$A \subset \ell^2$ is closed if and only if whenever $x^{(n)}$ is a sequence of elements of $A$ and $x^{(n)} \to x$ in the $\ell^2$-norm we have $x \in A$.
Now, if $x^{(n)} \to x$ in $\ell^2$ then we have that for each $k \geq 1$, $x_k^{(n)} \to x_k$ in $\mathbb{R}$ (i.e. convergence in $\ell^2$ implies convergence of the individual coordinates). This makes it easy to see that your example of a closed subset is indeed closed.
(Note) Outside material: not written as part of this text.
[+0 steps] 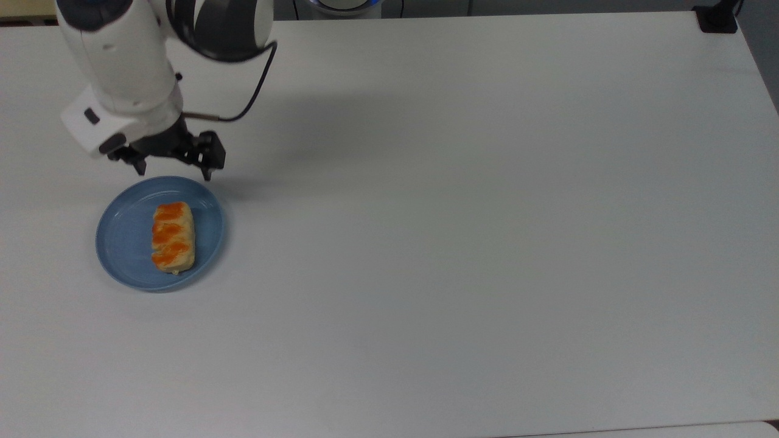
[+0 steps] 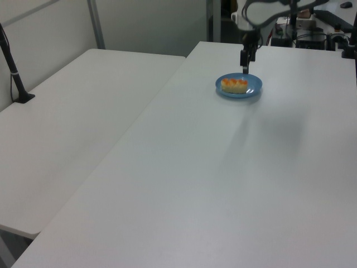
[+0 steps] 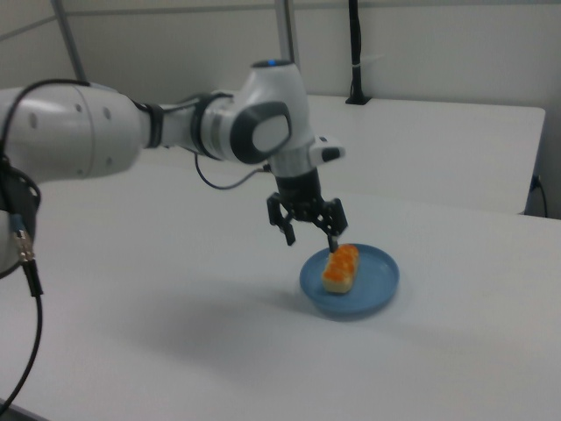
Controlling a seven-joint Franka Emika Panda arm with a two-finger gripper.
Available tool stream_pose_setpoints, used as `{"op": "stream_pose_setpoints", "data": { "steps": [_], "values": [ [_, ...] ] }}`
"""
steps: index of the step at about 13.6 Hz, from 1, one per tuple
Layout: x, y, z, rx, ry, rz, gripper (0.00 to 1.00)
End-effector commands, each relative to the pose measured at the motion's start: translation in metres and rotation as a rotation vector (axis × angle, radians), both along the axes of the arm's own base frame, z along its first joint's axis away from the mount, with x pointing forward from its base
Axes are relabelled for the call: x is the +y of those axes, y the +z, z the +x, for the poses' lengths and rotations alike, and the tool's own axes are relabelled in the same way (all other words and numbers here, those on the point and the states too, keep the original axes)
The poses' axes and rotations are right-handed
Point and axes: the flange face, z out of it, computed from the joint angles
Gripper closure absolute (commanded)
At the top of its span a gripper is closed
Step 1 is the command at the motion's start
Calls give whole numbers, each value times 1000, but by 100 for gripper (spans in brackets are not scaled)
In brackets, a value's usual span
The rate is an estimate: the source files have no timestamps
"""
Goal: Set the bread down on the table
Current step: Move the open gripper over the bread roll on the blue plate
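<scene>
The bread lies flat on the round blue plate, a little toward the plate's 3 o'clock side in the top view, its long axis running from 12 to 6 o'clock and its orange-glazed lumps facing up. The plate rests on the white surface, toward 9 o'clock of the top view. The gripper hangs just past the plate's rim at 12 o'clock in the top view, pointing downward, its jaws spread open and holding nothing. In the right view the gripper hovers above the bread and clear of it, at about the bread's 11 o'clock.
</scene>
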Motion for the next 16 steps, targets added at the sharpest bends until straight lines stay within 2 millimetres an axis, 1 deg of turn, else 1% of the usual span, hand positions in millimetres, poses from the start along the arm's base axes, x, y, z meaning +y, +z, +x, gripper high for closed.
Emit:
{"op": "stream_pose_setpoints", "data": {
  "steps": [1, 4, 6, 10, 12, 13, 14, 16],
  "values": [
    [-17, -26, 18, -37, 35, -29, 0],
    [-21, -46, 29, -33, 41, -31, 0],
    [-25, -53, 37, -95, 40, -47, 0],
    [-30, -75, 37, -80, 29, -44, 0],
    [-29, -80, 40, -95, 28, -42, 0],
    [-28, -85, 40, -99, 18, -39, 2],
    [-28, -91, 41, -106, 8, -41, 11],
    [-28, -90, 43, -134, -4, -45, 33]
  ]
}}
If $x^{(n)} \to x$ in $\ell^2$ then $x_k = \lim_{n \to \infty} x_k^{(n)} = 0$ for $k \geq 4$ since $x_k^{(n)} = 0$ for all $n \geq 1$ and $k \geq 4$.
The standard example of a subspace of $\ell^2$ which isn't closed is $$c_{00} = \{ x \in \ell^2 : x_k = 0 \text{ for all but finitely many } k\}.$$ It's easy to check that this is a subspace and in fact it is dense in $\ell^2$ since if $x = (x_1, x_2, x_3, \dots) \in \ell^2$ then $x^{(n)} = (x_1, \dots, x_n, 0, 0, 0, \dots) \in c_{00}$ converges to $x$ in $\ell^2$ as $n \to \infty$. So $c_{00}$ is dense in $\ell^2$ and is not all of $\ell^2$ so cannot be closed.